AIM OF THE TASK: Pictures stay out, but every line of the data is copied exactly.

PROVIDED DATA:
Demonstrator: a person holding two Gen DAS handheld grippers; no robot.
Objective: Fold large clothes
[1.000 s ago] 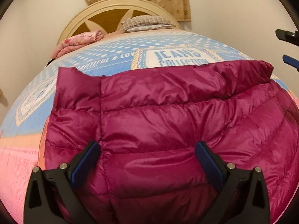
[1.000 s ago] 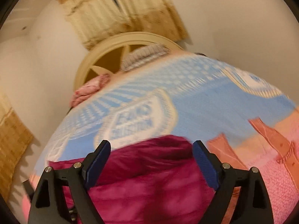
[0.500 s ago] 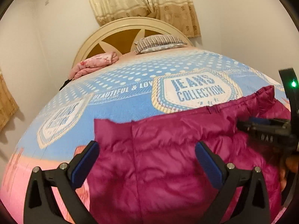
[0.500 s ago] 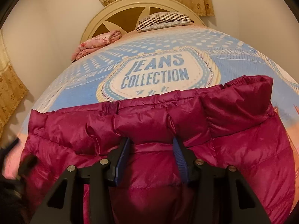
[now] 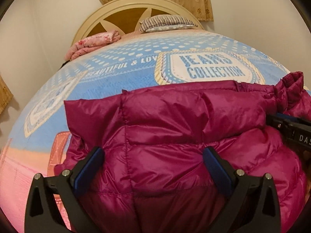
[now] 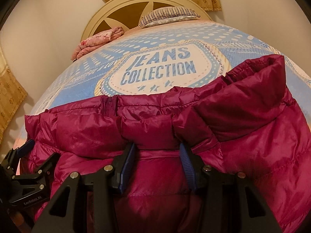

ANSWER TO THE PROBLEM:
Demonstrator: a person holding two Gen DAS handheld grippers; no robot.
Objective: Fold large clothes
[1.000 s ago] 
[1.000 s ago] 
[0.500 s ago] 
[0.500 s ago] 
[now] 
[now] 

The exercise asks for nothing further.